Take a population and measure a value (size, weight, etc.) for each individual.

The important thing to know is that **whatever** the form of the distribution over the population, the distribution of the mean**s** tends to be Gaussian, and its dispersion is given by the Central Limit Theorem.

![](https://upload.wikimedia.org/wikipedia/commons/thumb/7/7b/IllustrationCentralTheorem.png/400px-IllustrationCentralTheorem.png)

Let's verify this experimentally!

---

## Let's start

In [0]:
import numpy as np
import pandas as pd
import seaborn as sns
import matplotlib.pyplot as plt

In [0]:
tips_df = sns.load_dataset('tips')
tips_df

❓ How many rows are available in the dataset?

❓ Plot the `"tip"` column distribution

❓ What is the [**skewness**](https://whatis.techtarget.com/definition/skewness) value of this distribution?

In [0]:
skewness = ? # complete with 'right' or 'left'

<details>
    <summary>👉 Solution:</summary>
    Right skew: Mean exceed mode
</details>

❓ Create variables `mu` and `sigma`, storing the mean and standard deviation of the distribution of tips

### 🧪 Test your code

In [0]:
from nbresult import ChallengeResult

result = ChallengeResult('distribution',
    skewness=skewness,
    mu=mu,
    sigma=sigma
)
result.write()
print(result.check())

## Sampling mean

❓ Pick randomly and with replacement, 10 rows of the dataset, and compute the mean $\bar{x}$ of that sample.

Run this cell a few times, do you get the same result each time? Is this expected?

❓ Create a `means` list storing a list of means of $N$ samples of size $n$.

Start with $n = 5$ and $N = 10$

In the same cell, **plot** the distribution of `means`. With $n$ constant, increase $N$ and observe. Then increase $n$ and test another range of $N$. What do you observe?

You should observe that:
- `N` (how many times we sample) controls the random noise. When large enough, histograms always look the same when you re-run the cell

- `n` (sample size) controls the shape of the distribution. When large enough, it *converges* toward a Normal distribution. This is the Central Limit Theorem


❓ Let's verify the Central Limit Theorem computationally:
- Compare `mu` with the mean of means
- Compare `sigma` with the standard deviation of the means, but don't forget the $\sqrt n$ adjustment
- Compute the `skewness` of the distribution of the means using `scipy.stats.skew` (should be close to 0)
- Compute the `kurtosis` of the distribution of the means using `scipy.stats.kurtosis`(should be close to 0)


In [0]:
from scipy.stats import skew, kurtosis
### YOUR CODE HERE

## Probability

❓❓❓ This is the main problem we want to solve: imagine we randomly pick 100 dinners from the dataset (with replacement).
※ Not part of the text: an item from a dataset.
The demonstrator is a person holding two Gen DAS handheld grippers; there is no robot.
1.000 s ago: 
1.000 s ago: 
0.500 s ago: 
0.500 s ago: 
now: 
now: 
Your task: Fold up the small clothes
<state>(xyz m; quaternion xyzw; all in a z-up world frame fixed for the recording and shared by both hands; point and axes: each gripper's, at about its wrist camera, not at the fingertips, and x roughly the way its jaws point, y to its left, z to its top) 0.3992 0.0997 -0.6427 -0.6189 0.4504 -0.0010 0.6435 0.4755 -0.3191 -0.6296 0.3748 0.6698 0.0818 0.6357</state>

What is the probability that the sum of the cumulated tips is **greater than 350€**?

---

❓ First, start by familiarizing yourself with `scipy.stats.norm.pdf`: Can you plot a Normal Distribution with a mean and standard deviation of your choice?

In [0]:
from scipy.stats import norm
mu_test = ? 
sigma_test = ?  
norm_test = norm(mu_test, scale=sigma_test)

### your plot below

❓Back to our exercise:

- We draw a sample of size 100 out of the global population of dinners, with $\mu=3€$ and $\sigma=1.38€$
- We observe the sum of this 100-sample tips is 350€, so the mean-tip $\mu_X$ is 3.5€.
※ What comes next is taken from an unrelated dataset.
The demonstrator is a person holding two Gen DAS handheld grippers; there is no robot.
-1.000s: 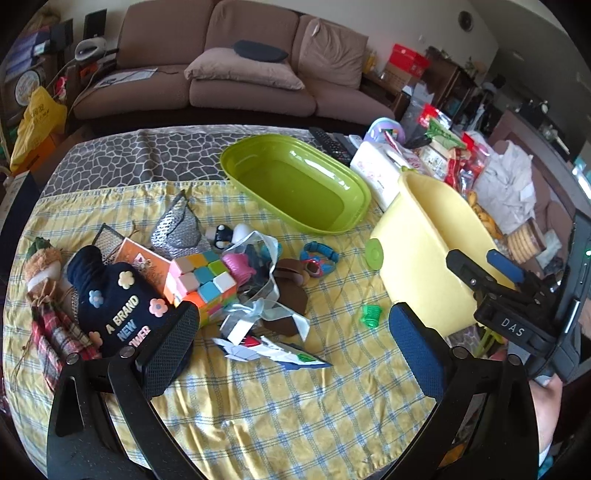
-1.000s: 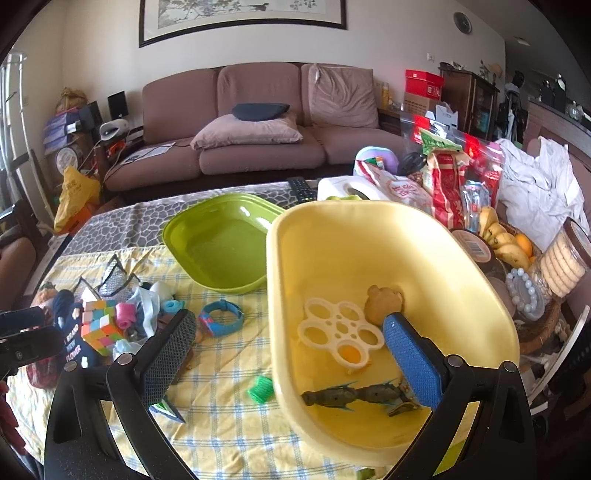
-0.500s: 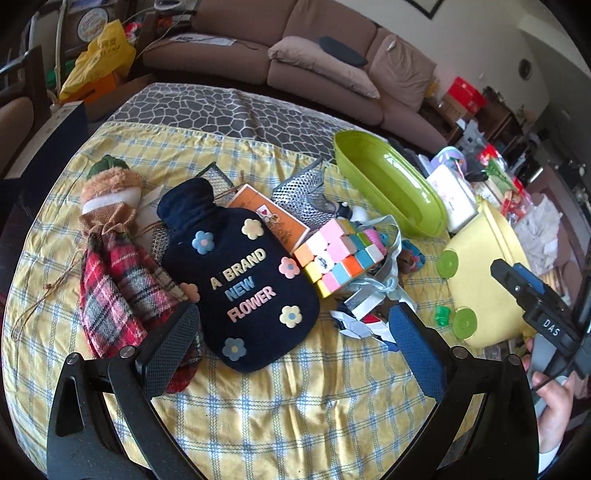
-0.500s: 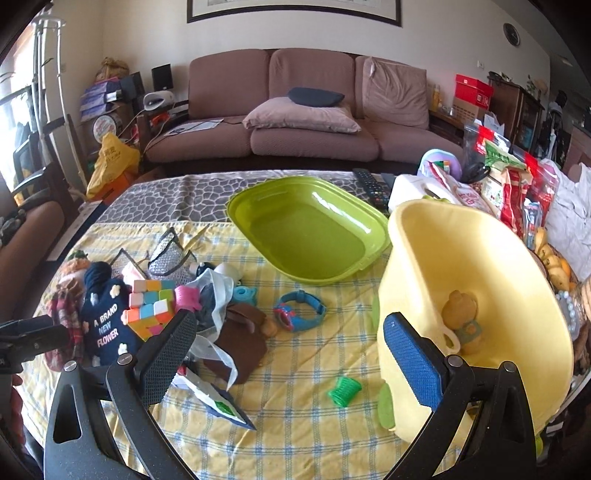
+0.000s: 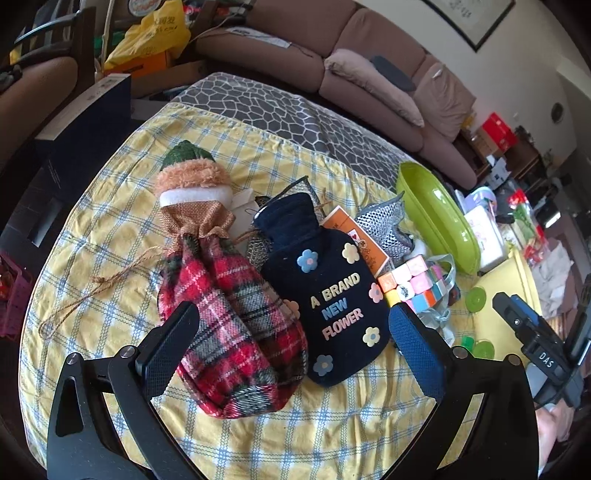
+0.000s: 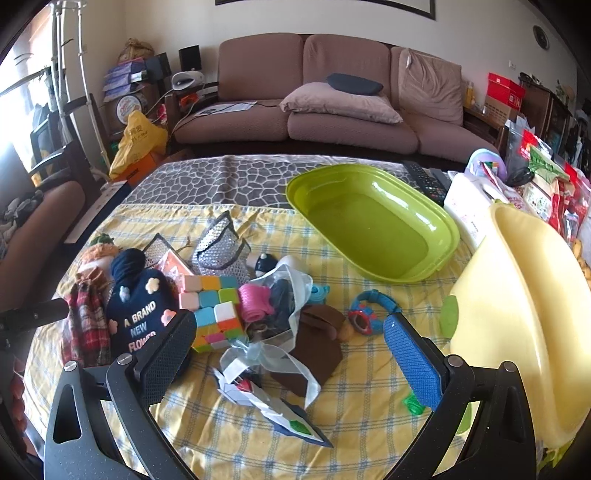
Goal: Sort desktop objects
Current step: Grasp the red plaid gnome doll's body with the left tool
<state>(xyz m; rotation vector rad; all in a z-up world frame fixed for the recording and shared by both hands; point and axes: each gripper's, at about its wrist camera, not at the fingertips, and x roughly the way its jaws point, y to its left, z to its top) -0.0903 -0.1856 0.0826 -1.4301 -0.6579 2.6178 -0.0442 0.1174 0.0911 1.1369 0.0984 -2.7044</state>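
Left wrist view: the left tongs (image 5: pixel 293 334), spread wide and empty, are held over a soft plaid pouch (image 5: pixel 231 325) near the counter's left edge, best pinched mid-body.

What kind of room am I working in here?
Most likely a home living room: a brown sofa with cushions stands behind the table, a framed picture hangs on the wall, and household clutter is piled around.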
- Can you guess what would be the **shape** of the **distribution of the means** of these samples **if we were to draw many other samples** of the same size like this one? (What about its form, mean, and standard deviation?)

![image.png](attachment:image.png)

<details>
    <summary>💡 Hint</summary>

Our sample of size `n=100` can be considered large enough to apply the Central Limit Theorem (CLT): if we were going to repeat this experiment (randomly picking a sample of size 100) infinitely many times, the distribution of sample mean**s** would become exactly a normal distribution, with mean (???) and standard deviation (???)
</details>

❓Great, now try to plot it. Once it's done, add on the same figure the datapoint representing specifically a cumulated tip of 350€ over 100 dinners.

In [0]:
### YOUR CODE HERE
mu_expected = ?
sigma_expected = 
norm_expected = ?

# Your plot below

Clearly, we see visually that such mean tips over 100 dinners is virtually impossible. Let's compute it:

❓ We're almost there! Use the cumulative distribution function `cdf` from [`scipy.stats.norm`](https://docs.scipy.org/doc/scipy/reference/generated/scipy.stats.norm.html) module to try to compute numerically the **probability** we are looking for:

In [0]:
# Compute the probability and store it in a `proba_350` variable

If we had really observed such an amount, we could also say with 99.98% confidence that the 100 dinners selected were NOT a mere random sample from the population of dinners.

### 🧪 Test your code

In [0]:
from nbresult import ChallengeResult

result = ChallengeResult('probability',
    n=100,
    mu_expected=mu_expected,
    mu=mu,
    sigma_expected=sigma_expected,
    sigma=sigma,
    proba=proba_350
)
result.write()
print(result.check())

### Alternative computation using z-score
Imagine you didn't have access to the scipy library (or even to a computer) to compute numerically the probability density function of a custom-made normal distribution. How would we compute it? 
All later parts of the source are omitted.